◆ WORK ORDER
If a line in the data holds "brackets", copy that line out in full.

◆ PROVIDED DATA

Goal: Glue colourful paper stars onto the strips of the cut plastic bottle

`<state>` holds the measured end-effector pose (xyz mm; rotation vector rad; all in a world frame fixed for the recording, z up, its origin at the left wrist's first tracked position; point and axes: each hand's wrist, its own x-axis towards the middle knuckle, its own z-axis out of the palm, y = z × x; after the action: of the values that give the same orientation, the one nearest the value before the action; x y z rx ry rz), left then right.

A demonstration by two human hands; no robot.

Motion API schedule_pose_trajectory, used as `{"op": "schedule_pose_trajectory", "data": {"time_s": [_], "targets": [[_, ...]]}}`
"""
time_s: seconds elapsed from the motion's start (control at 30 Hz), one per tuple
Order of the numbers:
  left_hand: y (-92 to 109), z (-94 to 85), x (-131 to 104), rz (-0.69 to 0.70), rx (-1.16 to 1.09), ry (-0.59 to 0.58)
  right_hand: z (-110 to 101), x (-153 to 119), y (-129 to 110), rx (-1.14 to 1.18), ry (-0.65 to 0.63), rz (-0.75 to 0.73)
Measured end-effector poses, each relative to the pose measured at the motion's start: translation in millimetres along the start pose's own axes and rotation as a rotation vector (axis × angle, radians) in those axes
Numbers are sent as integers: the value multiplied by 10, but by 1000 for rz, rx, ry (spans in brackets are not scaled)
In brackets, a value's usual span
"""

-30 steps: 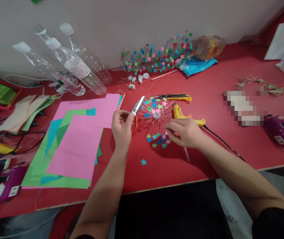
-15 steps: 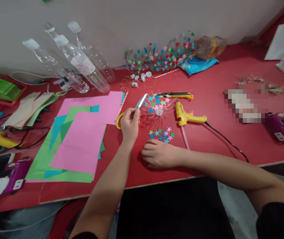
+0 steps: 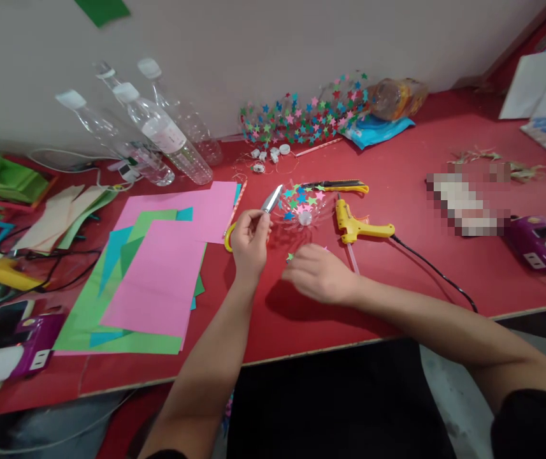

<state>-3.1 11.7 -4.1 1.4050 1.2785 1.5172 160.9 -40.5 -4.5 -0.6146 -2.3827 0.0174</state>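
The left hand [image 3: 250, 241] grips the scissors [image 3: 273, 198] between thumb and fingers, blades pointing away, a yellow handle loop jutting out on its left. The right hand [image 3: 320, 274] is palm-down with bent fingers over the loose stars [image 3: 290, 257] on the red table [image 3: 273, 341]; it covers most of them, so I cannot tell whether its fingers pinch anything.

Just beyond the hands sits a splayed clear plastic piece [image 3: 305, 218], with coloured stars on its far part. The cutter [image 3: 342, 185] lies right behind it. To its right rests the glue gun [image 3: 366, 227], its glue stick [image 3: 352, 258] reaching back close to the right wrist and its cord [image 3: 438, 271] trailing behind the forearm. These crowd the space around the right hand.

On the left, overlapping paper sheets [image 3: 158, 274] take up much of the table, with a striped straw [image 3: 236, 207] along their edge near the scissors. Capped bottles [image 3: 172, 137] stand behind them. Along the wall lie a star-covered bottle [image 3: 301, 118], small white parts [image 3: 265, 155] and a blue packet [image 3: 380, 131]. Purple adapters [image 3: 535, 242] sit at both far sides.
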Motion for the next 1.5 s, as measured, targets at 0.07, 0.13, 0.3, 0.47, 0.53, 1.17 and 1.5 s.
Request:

◆ PROBLEM SOLUTION
Numbers are sent as integers: the value multiplied by 10, but by 1000 for rz, rx, ry (spans in brackets are not scaled)
In brackets, a value's usual span

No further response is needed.